I have a data file with thousand of rows. I am reading them and saving them in the database. I want to multi-thread this process in the batches of say 50 rows. As I am read in the file, 10 rows are submitted to an ExecutorService.

ExecutorService executor = Executors.newFixedThreadPool(5);`

I can do below in a in a while loop till my rows end....

 Future<Integer> future = executor.submit(callableObjectThatSaves10RowsAtOneTime);

But, I don't want to read the entire file into memory if the processing 10 rows is taking time. I only want to submit 5 till one of the threads return, then I submit the next.

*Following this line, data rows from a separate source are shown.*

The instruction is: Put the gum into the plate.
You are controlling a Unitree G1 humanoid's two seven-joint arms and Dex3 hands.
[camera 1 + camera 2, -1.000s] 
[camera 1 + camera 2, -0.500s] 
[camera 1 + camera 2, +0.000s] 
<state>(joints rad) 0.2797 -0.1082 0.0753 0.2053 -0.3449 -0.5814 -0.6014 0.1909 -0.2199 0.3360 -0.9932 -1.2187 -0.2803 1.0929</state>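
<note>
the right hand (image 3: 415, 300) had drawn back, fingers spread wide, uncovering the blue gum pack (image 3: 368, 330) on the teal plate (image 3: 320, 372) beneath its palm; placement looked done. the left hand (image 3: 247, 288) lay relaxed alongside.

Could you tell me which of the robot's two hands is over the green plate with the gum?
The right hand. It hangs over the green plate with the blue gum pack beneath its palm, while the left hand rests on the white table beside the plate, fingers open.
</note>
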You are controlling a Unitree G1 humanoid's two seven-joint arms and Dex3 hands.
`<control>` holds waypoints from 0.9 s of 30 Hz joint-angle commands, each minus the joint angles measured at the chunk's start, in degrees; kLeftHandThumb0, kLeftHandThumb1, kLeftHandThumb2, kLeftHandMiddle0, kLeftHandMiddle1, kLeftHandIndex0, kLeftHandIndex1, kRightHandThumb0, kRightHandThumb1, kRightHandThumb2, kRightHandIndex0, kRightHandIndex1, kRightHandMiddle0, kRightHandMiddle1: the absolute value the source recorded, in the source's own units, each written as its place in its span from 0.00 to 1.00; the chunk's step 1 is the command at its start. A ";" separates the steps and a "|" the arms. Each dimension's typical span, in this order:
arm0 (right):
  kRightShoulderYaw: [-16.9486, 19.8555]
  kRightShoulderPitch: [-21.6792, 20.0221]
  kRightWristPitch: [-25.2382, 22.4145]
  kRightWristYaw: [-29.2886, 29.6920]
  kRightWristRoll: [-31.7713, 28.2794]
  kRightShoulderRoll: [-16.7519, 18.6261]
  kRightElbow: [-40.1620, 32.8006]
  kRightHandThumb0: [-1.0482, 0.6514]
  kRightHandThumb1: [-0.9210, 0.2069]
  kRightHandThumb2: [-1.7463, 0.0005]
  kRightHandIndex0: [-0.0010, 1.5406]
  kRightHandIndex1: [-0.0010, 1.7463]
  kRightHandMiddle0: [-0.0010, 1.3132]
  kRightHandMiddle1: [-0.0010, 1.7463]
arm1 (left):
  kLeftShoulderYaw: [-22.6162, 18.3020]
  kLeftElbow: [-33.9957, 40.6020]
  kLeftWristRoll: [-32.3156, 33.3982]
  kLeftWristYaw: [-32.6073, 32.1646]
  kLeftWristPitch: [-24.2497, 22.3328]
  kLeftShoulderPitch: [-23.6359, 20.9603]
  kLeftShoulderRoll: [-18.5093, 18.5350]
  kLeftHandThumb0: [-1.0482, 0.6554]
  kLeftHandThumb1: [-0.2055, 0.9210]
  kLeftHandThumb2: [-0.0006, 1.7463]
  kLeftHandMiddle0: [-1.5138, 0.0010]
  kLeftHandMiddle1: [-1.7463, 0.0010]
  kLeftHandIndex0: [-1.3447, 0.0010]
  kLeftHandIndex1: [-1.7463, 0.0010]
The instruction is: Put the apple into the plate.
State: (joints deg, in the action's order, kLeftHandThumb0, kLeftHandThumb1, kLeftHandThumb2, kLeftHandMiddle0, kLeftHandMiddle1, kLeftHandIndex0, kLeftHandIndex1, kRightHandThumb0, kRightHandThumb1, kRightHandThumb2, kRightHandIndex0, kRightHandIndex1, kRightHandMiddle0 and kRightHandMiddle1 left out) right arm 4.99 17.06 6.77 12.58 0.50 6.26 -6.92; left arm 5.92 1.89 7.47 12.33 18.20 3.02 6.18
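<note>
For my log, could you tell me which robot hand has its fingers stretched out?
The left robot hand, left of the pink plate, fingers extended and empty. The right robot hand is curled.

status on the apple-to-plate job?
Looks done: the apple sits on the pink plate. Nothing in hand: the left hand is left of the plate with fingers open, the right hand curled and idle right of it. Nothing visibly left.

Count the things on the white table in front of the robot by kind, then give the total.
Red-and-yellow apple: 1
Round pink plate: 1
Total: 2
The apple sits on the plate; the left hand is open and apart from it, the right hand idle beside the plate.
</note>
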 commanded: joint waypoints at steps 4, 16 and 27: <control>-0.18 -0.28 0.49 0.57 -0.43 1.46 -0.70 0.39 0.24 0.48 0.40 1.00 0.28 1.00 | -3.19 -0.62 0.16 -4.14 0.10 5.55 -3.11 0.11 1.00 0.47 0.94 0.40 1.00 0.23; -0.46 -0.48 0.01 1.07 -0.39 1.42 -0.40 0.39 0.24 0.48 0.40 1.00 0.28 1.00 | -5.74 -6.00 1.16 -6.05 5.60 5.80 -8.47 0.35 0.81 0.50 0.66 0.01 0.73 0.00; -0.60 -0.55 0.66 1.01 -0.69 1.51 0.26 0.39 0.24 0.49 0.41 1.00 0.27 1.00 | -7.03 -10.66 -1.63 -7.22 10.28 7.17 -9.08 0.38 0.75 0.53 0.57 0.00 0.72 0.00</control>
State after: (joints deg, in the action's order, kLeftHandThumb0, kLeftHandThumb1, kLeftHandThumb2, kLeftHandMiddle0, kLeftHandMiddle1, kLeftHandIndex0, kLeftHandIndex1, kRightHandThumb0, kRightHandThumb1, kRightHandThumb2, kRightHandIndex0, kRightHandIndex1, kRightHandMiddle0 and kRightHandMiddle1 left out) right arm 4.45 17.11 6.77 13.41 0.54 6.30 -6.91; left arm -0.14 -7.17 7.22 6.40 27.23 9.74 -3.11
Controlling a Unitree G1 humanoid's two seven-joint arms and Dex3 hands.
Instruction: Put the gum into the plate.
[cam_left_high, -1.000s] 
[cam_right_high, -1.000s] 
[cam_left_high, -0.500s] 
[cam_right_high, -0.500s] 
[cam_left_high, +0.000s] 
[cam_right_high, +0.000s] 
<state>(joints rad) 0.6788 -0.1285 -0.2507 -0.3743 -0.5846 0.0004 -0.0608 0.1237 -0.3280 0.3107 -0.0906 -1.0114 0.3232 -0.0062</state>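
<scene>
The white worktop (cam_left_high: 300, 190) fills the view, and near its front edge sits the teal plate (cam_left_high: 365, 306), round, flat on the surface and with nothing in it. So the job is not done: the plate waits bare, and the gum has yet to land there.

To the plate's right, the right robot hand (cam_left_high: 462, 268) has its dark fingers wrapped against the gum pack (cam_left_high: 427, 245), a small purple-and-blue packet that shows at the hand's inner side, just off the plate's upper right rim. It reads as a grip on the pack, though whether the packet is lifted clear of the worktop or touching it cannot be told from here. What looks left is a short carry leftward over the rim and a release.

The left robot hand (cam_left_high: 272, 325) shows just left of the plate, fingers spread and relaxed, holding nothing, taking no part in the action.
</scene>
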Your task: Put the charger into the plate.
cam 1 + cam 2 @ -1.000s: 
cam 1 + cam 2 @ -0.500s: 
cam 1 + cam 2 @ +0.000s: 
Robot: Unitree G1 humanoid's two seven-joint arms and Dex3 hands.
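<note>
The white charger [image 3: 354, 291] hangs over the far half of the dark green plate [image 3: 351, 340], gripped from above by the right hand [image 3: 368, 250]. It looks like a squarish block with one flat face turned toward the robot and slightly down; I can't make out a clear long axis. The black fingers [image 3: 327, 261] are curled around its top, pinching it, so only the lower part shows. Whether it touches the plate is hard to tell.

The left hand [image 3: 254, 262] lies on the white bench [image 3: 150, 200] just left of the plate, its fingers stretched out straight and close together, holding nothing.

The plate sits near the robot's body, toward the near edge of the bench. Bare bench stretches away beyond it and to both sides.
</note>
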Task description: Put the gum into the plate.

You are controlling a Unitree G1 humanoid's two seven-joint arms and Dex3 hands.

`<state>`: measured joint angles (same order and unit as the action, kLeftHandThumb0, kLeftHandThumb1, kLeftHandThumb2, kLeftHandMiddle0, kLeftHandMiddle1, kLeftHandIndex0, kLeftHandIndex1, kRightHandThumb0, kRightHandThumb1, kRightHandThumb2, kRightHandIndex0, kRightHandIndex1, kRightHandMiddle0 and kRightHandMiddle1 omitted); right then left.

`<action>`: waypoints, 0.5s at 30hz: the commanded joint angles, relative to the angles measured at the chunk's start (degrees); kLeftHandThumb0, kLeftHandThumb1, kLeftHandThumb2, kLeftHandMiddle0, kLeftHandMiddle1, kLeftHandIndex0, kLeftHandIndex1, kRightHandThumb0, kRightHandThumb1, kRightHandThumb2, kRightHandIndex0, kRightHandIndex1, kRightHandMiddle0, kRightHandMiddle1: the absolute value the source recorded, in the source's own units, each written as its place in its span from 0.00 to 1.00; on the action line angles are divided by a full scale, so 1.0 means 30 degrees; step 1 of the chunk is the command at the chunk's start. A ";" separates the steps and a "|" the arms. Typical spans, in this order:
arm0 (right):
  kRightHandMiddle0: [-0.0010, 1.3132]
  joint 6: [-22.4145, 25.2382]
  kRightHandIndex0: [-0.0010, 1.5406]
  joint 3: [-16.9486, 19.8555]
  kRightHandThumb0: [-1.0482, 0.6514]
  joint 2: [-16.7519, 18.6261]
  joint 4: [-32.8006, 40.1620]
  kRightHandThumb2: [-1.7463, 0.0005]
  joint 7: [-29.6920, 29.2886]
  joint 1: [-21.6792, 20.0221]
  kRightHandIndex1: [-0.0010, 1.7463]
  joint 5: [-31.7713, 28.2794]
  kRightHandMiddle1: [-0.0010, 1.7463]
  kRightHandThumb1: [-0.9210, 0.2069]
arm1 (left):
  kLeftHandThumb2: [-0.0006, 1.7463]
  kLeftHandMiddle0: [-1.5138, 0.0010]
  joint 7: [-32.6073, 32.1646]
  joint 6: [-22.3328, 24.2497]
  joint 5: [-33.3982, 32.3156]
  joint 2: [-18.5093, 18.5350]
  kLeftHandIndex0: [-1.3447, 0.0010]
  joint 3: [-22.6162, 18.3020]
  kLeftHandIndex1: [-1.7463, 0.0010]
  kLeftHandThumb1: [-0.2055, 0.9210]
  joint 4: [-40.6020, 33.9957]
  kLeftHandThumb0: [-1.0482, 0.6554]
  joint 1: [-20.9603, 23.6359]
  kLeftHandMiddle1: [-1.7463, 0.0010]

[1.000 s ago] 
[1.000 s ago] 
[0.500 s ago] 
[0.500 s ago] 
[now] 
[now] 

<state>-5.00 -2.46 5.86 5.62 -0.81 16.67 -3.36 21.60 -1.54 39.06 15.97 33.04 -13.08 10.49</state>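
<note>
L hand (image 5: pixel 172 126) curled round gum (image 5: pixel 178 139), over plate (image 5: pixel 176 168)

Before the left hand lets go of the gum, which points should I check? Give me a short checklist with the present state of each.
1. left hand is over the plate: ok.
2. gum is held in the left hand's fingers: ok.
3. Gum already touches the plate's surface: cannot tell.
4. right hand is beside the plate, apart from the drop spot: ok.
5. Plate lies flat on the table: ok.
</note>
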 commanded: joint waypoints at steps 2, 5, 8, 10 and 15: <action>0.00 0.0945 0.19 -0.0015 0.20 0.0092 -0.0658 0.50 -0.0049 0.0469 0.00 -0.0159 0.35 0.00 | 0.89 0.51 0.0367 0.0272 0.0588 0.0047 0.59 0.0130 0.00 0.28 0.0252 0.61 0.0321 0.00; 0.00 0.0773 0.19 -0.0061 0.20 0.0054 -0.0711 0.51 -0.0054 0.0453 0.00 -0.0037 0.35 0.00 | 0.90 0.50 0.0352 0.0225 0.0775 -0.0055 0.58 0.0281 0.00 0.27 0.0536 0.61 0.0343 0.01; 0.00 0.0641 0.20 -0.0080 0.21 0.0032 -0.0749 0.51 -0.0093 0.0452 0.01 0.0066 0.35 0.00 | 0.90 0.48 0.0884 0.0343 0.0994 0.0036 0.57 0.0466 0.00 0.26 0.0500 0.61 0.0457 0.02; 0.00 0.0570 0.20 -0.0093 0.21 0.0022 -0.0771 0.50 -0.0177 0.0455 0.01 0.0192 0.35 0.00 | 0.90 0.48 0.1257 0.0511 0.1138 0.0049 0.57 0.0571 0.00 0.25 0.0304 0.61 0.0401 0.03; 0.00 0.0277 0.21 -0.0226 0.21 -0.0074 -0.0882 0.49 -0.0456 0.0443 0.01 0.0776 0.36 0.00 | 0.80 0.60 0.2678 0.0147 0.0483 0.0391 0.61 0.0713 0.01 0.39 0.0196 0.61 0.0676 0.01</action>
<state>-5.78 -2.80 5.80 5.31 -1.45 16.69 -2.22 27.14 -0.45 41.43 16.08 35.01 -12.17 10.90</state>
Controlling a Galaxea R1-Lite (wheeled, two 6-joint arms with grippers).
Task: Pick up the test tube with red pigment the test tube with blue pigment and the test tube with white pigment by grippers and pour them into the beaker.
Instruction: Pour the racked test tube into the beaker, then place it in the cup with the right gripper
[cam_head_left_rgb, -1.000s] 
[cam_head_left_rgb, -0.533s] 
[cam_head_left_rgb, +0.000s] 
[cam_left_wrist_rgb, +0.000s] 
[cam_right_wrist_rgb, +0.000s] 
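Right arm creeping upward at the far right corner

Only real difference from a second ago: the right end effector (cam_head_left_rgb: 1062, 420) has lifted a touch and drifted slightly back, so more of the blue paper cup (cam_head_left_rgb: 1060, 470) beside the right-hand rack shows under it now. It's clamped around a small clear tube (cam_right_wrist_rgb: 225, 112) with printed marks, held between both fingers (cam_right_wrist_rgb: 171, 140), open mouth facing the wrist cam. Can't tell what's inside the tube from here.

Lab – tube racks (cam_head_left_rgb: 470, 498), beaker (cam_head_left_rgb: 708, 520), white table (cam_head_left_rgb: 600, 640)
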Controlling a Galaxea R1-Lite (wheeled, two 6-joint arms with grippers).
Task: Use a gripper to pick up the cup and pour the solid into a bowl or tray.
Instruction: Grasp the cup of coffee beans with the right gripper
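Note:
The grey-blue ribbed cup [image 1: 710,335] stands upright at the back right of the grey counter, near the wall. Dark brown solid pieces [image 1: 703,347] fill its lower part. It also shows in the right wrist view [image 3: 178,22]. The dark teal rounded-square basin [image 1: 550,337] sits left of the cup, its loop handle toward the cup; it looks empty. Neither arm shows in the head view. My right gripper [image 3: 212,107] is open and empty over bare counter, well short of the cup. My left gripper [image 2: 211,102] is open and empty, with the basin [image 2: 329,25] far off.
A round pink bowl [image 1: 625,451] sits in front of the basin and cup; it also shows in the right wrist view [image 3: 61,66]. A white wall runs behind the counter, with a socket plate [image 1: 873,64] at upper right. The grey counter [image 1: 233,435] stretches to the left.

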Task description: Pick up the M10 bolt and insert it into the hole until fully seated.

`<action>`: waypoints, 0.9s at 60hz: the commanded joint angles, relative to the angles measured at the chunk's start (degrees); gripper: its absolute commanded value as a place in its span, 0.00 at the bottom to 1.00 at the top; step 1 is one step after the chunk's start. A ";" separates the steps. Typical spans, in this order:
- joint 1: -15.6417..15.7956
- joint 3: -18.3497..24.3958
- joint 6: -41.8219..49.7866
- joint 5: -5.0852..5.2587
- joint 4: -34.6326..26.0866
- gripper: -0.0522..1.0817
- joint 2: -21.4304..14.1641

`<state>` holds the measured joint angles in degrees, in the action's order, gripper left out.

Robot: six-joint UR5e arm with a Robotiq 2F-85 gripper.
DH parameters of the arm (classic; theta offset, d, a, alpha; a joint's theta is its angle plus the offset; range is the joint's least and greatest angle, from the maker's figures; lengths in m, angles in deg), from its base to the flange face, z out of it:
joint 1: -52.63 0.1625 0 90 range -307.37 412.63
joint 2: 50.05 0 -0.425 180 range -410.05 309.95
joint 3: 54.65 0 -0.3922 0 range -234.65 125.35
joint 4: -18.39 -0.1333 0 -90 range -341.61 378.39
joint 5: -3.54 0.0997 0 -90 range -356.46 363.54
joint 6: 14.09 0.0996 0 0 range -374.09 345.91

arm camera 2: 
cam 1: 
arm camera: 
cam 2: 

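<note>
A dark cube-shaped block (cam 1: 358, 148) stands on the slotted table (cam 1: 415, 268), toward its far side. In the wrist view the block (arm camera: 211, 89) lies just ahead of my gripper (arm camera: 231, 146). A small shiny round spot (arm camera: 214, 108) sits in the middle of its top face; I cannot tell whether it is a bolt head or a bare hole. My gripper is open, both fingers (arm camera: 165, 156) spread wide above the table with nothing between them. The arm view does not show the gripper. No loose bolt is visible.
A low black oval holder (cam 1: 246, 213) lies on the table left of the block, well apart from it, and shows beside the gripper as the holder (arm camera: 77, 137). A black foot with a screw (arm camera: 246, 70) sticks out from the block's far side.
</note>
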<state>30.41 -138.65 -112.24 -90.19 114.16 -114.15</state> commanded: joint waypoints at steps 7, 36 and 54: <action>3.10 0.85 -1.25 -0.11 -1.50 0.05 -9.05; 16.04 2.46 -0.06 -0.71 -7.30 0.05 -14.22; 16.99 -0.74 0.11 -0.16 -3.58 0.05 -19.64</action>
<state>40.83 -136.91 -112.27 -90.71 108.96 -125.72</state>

Let's say a thread takes 20 seconds to save the 10 records, I don't want the ExecutorService to be fed thousand of lines since the reading process is continuing to read and submit to ExecutorService

What is the best way to achieve this?


Solution

  • You can do this with a LinkedList<Future<?>> that stores futures until you've reached some pre-determined size. Here's some skeleton code that should get you most of the way there:

    int threads = 5;
    ExecutorService service = Executors.newFixedThreadPool(threads);
    LinkedList<Future<?>> futures = new LinkedList<>();
    
    //As long as there are rows to save:
    while(moreRowsLeft()){
        //dump another callable onto the queue:
        futures.addLast(service.submit(new RowSavingCallable());
    
        //if the queue is "full", wait for the next one to finish before
        //reading any more of the file:
        while(futures.size() >= 2*threads) futures.removeFirst().get();
    }
    
    //All rows have been submitted but some may still be writing to the DB:
    for(Future<?> f : futures) future.get();
    
    //All rows have been saved at this point
    

    You may wonder why I've allowed the number of futures to reach twice the number of threads on the machine - this allows executor service threads to be working on database saves while the main thread is creating more work to be done. This can help hide any I/O cost associated with making more callables available for processing while the worker threads are busy doing the Database write.